### Listed records ###

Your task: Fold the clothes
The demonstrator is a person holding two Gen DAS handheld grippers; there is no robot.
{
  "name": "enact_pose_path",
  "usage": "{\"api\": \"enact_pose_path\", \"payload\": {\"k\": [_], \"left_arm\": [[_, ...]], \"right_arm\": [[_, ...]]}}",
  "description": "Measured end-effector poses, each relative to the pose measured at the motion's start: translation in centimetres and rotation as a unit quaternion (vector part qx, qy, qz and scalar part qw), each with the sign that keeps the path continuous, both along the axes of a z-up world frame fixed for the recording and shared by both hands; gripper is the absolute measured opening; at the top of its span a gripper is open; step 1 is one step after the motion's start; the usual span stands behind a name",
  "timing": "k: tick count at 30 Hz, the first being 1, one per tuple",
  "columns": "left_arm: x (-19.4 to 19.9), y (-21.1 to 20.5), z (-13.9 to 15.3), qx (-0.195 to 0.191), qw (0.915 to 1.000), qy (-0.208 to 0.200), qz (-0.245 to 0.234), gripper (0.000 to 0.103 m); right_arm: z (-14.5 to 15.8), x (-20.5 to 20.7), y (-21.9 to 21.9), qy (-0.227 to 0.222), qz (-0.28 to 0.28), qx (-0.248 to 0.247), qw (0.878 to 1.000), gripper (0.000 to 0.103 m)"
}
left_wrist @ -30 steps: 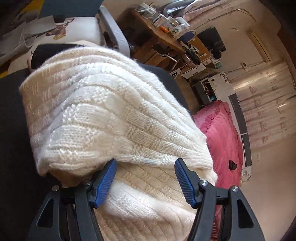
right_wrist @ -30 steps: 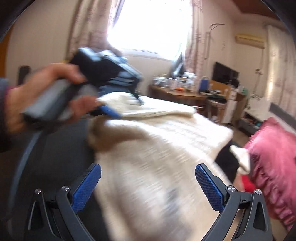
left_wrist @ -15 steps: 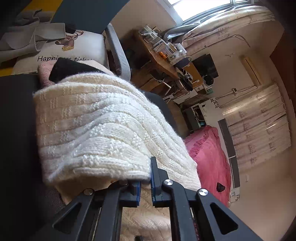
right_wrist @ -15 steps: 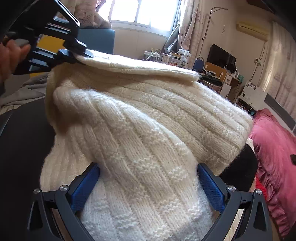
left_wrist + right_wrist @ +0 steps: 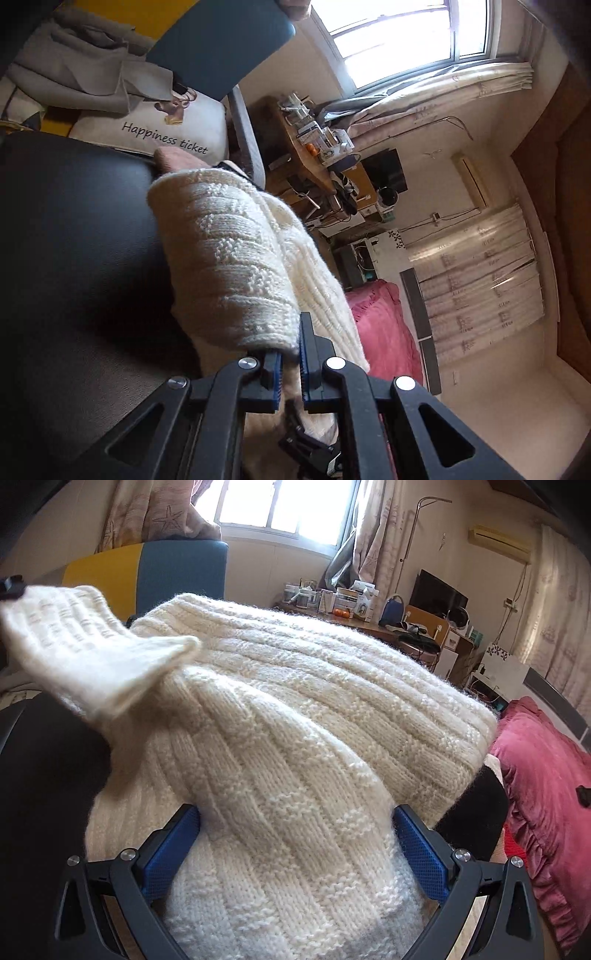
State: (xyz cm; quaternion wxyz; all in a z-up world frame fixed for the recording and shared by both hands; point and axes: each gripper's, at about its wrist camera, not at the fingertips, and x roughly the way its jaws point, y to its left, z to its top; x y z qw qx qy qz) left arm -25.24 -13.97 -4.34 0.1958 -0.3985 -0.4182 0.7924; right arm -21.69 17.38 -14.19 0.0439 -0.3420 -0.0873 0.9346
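We judge a fold is under way. Our left gripper [image 5: 290, 363] is clamped on a sleeve [image 5: 236, 273] of the cream sweater [image 5: 314, 738], lifting it off the dark surface [image 5: 74, 229] where the sweater lies. Our right gripper [image 5: 295, 845] stands wide, its pads astride a bunched ridge of knit without pinching. Next, we expect, the sleeve must be carried across the body. A pillow [image 5: 159, 129] sits beyond, a pink bedspread [image 5: 546, 797] beside; neither obstructs.
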Motion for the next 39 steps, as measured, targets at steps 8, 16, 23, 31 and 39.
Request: {"api": "enact_pose_path", "payload": {"k": [8,16,23,31,39], "left_arm": [[8.5,-8.1,-5.8,-0.034,0.997,-0.061,0.032,0.006],[16.7,-10.5,-8.7,-0.317,0.9389,-0.107,0.081,0.021],[17.8,-3.3,-8.8,-0.394,0.9176,-0.017,-0.046,0.031],[11.8,2.7,-11.4,-0.46,0.8737,-0.029,-0.157,0.043],[10.5,3.4,-12.2,-0.508,0.8531,-0.038,-0.112,0.018]], "right_arm": [[0.0,-0.9,1.3,0.012,-0.007,0.007,1.0,0.103],[0.0,-0.4,1.3,0.023,-0.011,0.011,1.0,0.103],[0.0,-0.5,1.2,0.031,-0.016,0.018,0.999,0.103],[-0.1,-0.7,1.6,0.04,-0.013,0.013,0.999,0.103],[-0.2,-0.3,1.9,0.05,-0.01,0.012,0.999,0.103]]}}
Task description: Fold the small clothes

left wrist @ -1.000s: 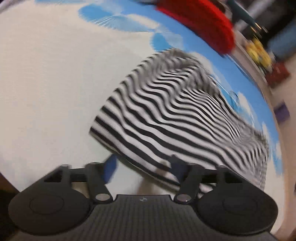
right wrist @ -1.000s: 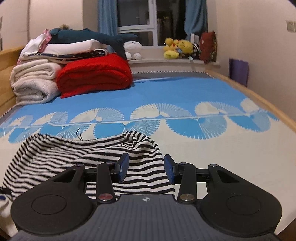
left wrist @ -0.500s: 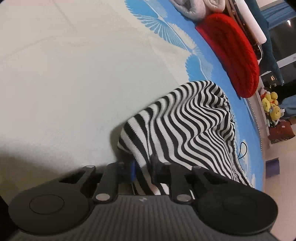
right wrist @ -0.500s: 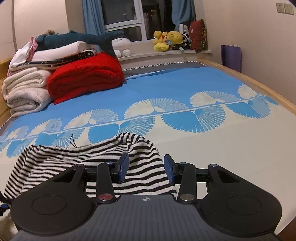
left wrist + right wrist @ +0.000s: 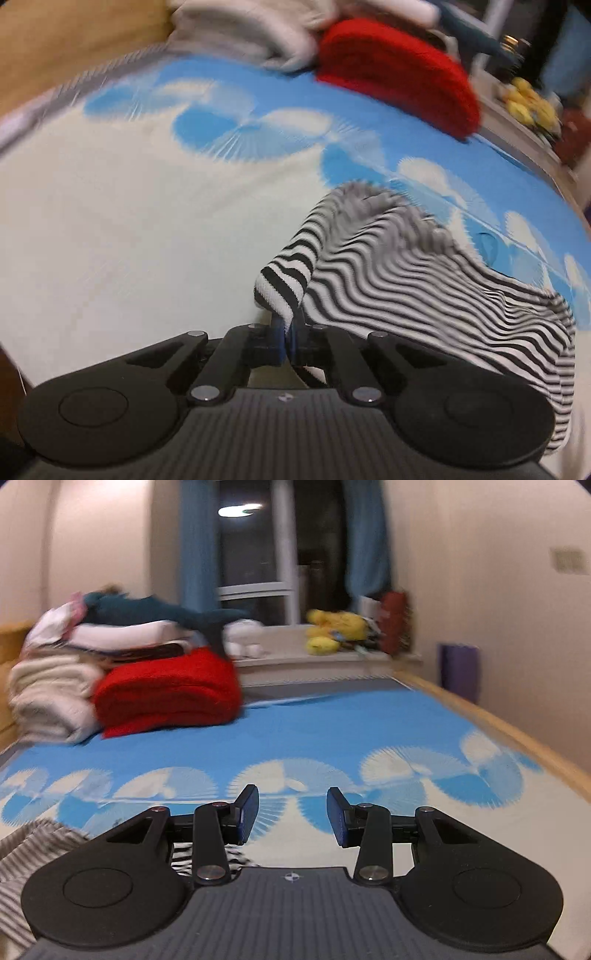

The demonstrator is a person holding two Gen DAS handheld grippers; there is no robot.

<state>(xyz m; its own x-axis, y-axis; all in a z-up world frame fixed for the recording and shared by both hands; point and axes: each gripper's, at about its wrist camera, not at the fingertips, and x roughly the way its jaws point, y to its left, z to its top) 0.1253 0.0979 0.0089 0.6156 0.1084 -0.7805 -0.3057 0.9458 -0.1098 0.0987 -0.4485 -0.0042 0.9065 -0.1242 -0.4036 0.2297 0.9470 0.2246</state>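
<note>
A black-and-white striped garment (image 5: 424, 273) lies on the bed sheet (image 5: 129, 240). My left gripper (image 5: 287, 332) is shut on a folded corner of it and holds that corner lifted off the sheet, with the cloth trailing away to the right. In the right wrist view the garment (image 5: 33, 853) shows only at the lower left, partly hidden behind the gripper body. My right gripper (image 5: 292, 818) is open and empty, raised above the sheet to the right of the garment.
A folded red blanket (image 5: 166, 690) and a stack of white bedding (image 5: 48, 690) with a blue plush shark on top lie at the head of the bed. Yellow plush toys (image 5: 332, 631) sit on the windowsill. A wooden bed rail (image 5: 498, 723) runs along the right.
My left gripper has closed on the garment's corner and lifted it. My right gripper has risen and moved right, away from the garment, and stays open.
</note>
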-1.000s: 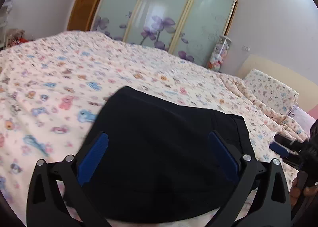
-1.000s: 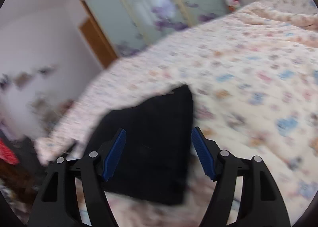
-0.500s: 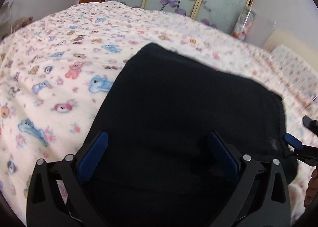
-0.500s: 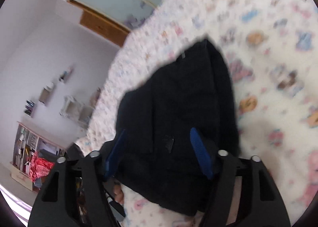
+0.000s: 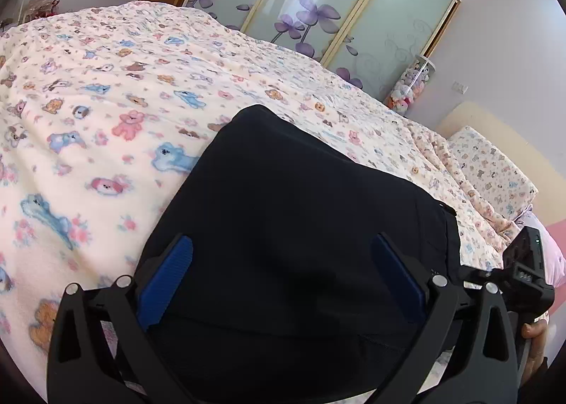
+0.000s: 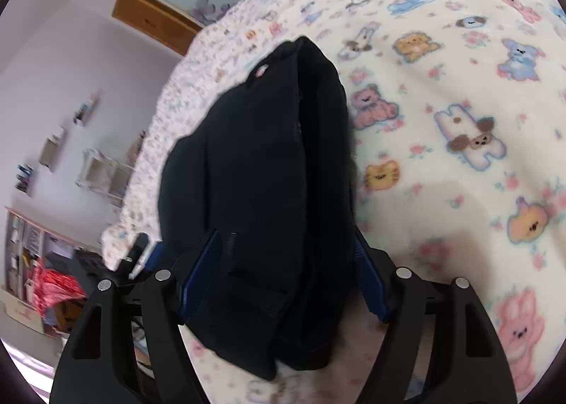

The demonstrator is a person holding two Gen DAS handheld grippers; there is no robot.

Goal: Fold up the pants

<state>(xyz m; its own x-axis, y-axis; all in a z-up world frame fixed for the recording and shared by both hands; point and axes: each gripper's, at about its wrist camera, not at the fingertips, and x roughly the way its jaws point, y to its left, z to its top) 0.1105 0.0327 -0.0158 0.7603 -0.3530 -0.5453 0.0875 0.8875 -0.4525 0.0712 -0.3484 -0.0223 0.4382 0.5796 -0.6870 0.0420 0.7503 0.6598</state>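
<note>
Black pants (image 5: 300,213), folded into a compact stack, lie on the bed's animal-print blanket (image 5: 106,114). My left gripper (image 5: 281,262) hangs open just over the near part of the stack, its blue pads (image 5: 166,280) spread wide and pressing nothing. My right gripper (image 6: 283,262) is open too, and the narrow end of the pants (image 6: 269,163) lies between its fingers; I see no squeeze on the cloth. The right gripper's body (image 5: 523,269) shows at the right edge of the left wrist view, with a hand under it.
The blanket (image 6: 460,121) spreads wide around the pants. A pillow (image 5: 495,170) lies at the far right. Sliding wardrobe doors with purple flowers (image 5: 318,7) stand behind the bed. Shelves and clutter (image 6: 35,262) fill the room's left side beyond the bed edge.
Both grippers have come down closer to the pants. The right one has rolled and dropped so that the folded end now sits between its fingers. Both stay spread as before.
</note>
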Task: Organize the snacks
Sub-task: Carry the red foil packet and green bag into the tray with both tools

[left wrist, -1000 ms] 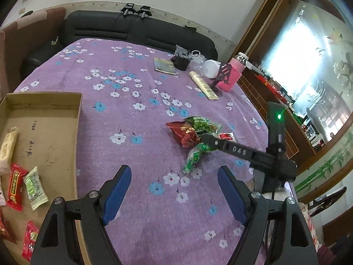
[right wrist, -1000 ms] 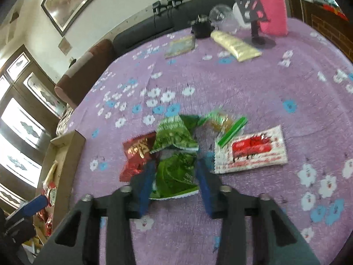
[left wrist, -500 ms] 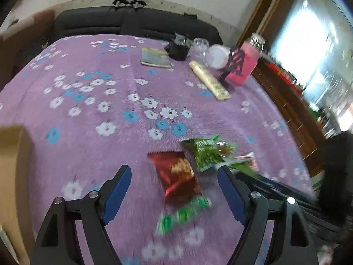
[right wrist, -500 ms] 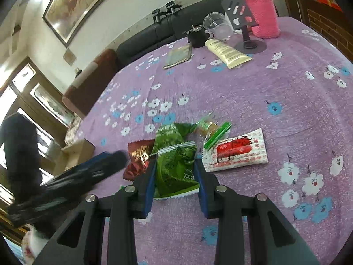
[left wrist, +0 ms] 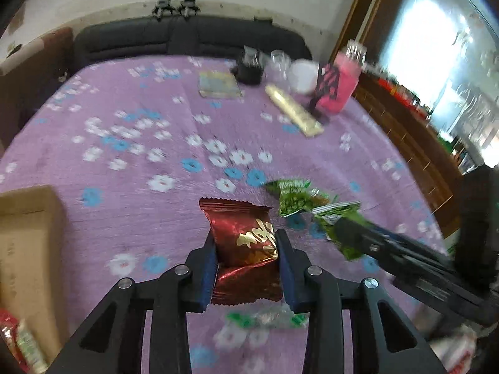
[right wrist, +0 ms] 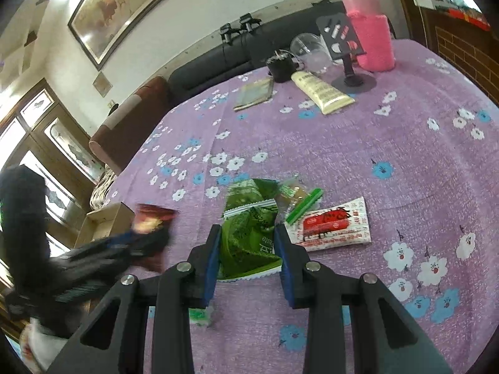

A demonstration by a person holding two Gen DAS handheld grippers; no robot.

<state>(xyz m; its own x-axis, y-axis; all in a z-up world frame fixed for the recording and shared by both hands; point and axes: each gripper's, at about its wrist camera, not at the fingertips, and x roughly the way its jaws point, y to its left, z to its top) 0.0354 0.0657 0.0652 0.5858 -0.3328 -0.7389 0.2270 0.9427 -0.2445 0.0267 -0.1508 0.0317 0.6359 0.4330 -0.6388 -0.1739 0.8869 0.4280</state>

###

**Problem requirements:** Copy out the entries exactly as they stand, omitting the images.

**Your solution:**
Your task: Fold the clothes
The demonstrator is a person holding two Gen DAS handheld grippers; there is no robot.
{
  "name": "enact_pose_path",
  "usage": "{\"api\": \"enact_pose_path\", \"payload\": {\"k\": [_], \"left_arm\": [[_, ...]], \"right_arm\": [[_, ...]]}}",
  "description": "Measured end-effector poses, each relative to the pose measured at the motion's start: translation in centimetres and rotation as a unit quaternion (vector part qx, qy, qz and scalar part qw), each with the sign that keeps the path continuous, both along the axes of a z-up world frame fixed for the recording and shared by both hands; gripper is the absolute measured opening; at the top of its span a gripper is open; step 1 is one step after the motion's start; the usual span stands behind a name",
  "timing": "k: tick count at 30 Hz, the first being 1, one per tuple",
  "columns": "left_arm: x (-19.4 to 19.9), y (-21.1 to 20.5), z (-13.9 to 15.3), qx (-0.195 to 0.191), qw (0.915 to 1.000), qy (-0.208 to 0.200), qz (-0.245 to 0.234), gripper (0.000 to 0.103 m); right_arm: z (-14.5 to 15.8), x (-20.5 to 20.7), y (-21.9 to 21.9), qy (-0.227 to 0.222), qz (-0.28 to 0.28), qx (-0.248 to 0.247), qw (0.878 to 1.000), gripper (0.000 to 0.103 m)"
}
left_wrist @ -30 steps: 
right_wrist @ -30 steps: 
left_wrist @ -15 steps: 
right_wrist @ -15 steps: 
left_wrist + right_wrist @ +0 steps: 
State: (xyz cm; quaternion wxyz; all in a z-up world frame fixed for the recording and shared by both hands; point and axes: each gripper's, at about its wrist camera, not at the fingertips, and x roughly the way its jaws point, y to its left, z to its top; x y z qw qx qy qz) left arm -25.24 -13.97 -4.34 0.1958 -0.3985 -0.4182 0.7924; right arm -21.69 17.38 -14.19 0.0439 -0.3420 -0.0873 0.9346
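We judge a fold is under way. Our left gripper [image 5: 290, 363] is clamped on a sleeve [image 5: 236, 273] of the cream sweater [image 5: 314, 738], lifting it off the dark surface [image 5: 74, 229] where the sweater lies. Our right gripper [image 5: 295, 845] stands wide, its pads astride a bunched ridge of knit without pinching. Next, we expect, the sleeve must be carried across the body. A pillow [image 5: 159, 129] sits beyond, a pink bedspread [image 5: 546, 797] beside; neither obstructs.
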Motion for the next 39 steps, as measured, targets at steps 8, 16, 23, 31 and 39.
Request: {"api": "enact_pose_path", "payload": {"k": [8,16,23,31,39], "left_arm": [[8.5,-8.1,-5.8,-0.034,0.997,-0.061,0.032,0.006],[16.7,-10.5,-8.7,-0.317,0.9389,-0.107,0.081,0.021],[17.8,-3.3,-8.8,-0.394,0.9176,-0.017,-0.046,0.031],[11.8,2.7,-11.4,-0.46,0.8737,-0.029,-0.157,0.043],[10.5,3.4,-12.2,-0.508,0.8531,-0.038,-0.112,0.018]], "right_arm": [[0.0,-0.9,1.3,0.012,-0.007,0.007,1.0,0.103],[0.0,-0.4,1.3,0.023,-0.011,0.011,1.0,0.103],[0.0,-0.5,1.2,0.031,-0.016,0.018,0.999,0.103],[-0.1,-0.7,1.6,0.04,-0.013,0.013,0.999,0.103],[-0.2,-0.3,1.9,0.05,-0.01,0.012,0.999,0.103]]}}
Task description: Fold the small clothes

left wrist @ -1.000s: 
right wrist @ -1.000s: 
left wrist @ -0.500s: 
right wrist @ -0.500s: 
left wrist + right wrist @ +0.000s: 

The demonstrator is a person holding two Gen DAS handheld grippers; there is no robot.

<state>(xyz m; its own x-axis, y-axis; all in a z-up world frame fixed for the recording and shared by both hands; point and axes: each gripper's, at about its wrist camera, not at the fingertips, and x roughly the way its jaws point, y to its left, z to its top) 0.1253 0.0979 0.0089 0.6156 0.1084 -0.7805 -0.3057 0.9458 -0.1098 0.0987 -0.4485 -0.0042 0.9065 -0.1242 -0.4036 0.2297 0.9470 0.2246</state>
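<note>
A black-and-white striped garment (image 5: 424, 273) lies on the bed sheet (image 5: 129, 240). My left gripper (image 5: 287, 332) is shut on a folded corner of it and holds that corner lifted off the sheet, with the cloth trailing away to the right. In the right wrist view the garment (image 5: 33, 853) shows only at the lower left, partly hidden behind the gripper body. My right gripper (image 5: 292, 818) is open and empty, raised above the sheet to the right of the garment.
A folded red blanket (image 5: 166, 690) and a stack of white bedding (image 5: 48, 690) with a blue plush shark on top lie at the head of the bed. Yellow plush toys (image 5: 332, 631) sit on the windowsill. A wooden bed rail (image 5: 498, 723) runs along the right.
My left gripper has closed on the garment's corner and lifted it. My right gripper has risen and moved right, away from the garment, and stays open.
</note>
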-1.000s: 
-1.000s: 
-0.500s: 
-0.500s: 
+0.000s: 
+0.000s: 

The demonstrator is a person holding two Gen DAS handheld grippers; there is no robot.

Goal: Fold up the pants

<state>(xyz m; its own x-axis, y-axis; all in a z-up world frame fixed for the recording and shared by both hands; point and axes: each gripper's, at about its wrist camera, not at the fingertips, and x roughly the way its jaws point, y to its left, z to its top) 0.1105 0.0327 -0.0158 0.7603 -0.3530 -0.5453 0.0875 0.8875 -0.4525 0.0712 -0.3484 -0.0223 0.4382 0.5796 -0.6870 0.0420 0.7503 0.6598</state>
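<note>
Black pants (image 5: 300,213), folded into a compact stack, lie on the bed's animal-print blanket (image 5: 106,114). My left gripper (image 5: 281,262) hangs open just over the near part of the stack, its blue pads (image 5: 166,280) spread wide and pressing nothing. My right gripper (image 6: 283,262) is open too, and the narrow end of the pants (image 6: 269,163) lies between its fingers; I see no squeeze on the cloth. The right gripper's body (image 5: 523,269) shows at the right edge of the left wrist view, with a hand under it.
The blanket (image 6: 460,121) spreads wide around the pants. A pillow (image 5: 495,170) lies at the far right. Sliding wardrobe doors with purple flowers (image 5: 318,7) stand behind the bed. Shelves and clutter (image 6: 35,262) fill the room's left side beyond the bed edge.
Both grippers have come down closer to the pants. The right one has rolled and dropped so that the folded end now sits between its fingers. Both stay spread as before.
</note>
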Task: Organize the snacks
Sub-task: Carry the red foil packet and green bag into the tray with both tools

[left wrist, -1000 ms] 
[right wrist, -1000 ms] 
[left wrist, -500 ms] 
[right wrist, -500 ms] 
[left wrist, +0 ms] 
[right wrist, +0 ms] 

A demonstration by a person holding two Gen DAS handheld grippers; no robot.

<state>(xyz m; its own x-axis, y-axis; all in a z-up world frame fixed for the recording and shared by both hands; point and axes: each gripper's, at about its wrist camera, not at the fingertips, and x roughly the way its jaws point, y to its left, z to its top) 0.0354 0.0657 0.0652 0.5858 -0.3328 -0.7389 0.2270 0.9427 -0.2445 0.0267 -0.1508 0.0317 0.6359 0.4330 -0.6388 -0.1739 0.8869 0.4280</state>

The output requires no further additions.